EXERCISE BRIEF:
Among the entries that follow, find every line with the word "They" and copy it.

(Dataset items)

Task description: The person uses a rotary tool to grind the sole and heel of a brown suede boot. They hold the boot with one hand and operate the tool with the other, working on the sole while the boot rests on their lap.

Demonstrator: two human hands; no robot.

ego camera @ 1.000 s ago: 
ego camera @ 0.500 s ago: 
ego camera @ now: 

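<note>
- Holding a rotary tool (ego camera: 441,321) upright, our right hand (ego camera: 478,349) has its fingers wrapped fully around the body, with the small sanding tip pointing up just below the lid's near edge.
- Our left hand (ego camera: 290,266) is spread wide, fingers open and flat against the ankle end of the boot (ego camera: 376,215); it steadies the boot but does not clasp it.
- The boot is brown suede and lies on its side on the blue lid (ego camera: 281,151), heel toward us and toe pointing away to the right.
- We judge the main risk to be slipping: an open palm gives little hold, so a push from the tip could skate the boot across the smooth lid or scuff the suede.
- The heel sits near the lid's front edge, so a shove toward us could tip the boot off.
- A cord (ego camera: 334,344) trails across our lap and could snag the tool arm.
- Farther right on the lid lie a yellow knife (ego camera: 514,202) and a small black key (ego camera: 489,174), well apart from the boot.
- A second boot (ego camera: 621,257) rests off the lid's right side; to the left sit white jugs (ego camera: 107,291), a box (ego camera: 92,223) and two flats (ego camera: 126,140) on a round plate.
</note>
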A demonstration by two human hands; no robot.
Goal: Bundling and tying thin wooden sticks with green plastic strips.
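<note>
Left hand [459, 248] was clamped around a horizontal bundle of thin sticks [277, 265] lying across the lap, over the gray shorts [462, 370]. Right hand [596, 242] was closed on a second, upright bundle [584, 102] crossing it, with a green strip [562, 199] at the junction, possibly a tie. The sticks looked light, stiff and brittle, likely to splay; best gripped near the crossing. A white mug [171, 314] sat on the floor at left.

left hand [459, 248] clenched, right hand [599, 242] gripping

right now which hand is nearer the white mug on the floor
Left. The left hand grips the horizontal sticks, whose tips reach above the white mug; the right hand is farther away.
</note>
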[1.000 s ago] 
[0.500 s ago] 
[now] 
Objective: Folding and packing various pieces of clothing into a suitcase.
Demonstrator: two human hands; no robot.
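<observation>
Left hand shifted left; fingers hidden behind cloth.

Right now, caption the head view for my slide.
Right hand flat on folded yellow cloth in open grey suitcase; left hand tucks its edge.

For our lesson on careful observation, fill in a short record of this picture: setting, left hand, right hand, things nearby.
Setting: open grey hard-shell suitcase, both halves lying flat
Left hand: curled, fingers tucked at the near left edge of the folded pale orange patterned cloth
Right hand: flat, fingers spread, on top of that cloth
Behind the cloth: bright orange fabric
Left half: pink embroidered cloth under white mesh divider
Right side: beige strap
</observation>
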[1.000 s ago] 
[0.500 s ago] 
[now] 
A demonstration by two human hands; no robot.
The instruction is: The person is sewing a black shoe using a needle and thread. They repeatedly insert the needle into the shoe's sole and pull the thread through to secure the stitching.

SOLVED EXERCISE:
Task description: The person uses a rotary tool to grind the sole and heel of a brown suede boot. They hold the boot with one hand and operate the tool with the other, working on the sole while the boot rests on their lap.
The instruction is: The person is sewing a black shoe using a needle and thread. They repeatedly insert the needle into the shoe's sole and pull the thread through to secure the stitching.

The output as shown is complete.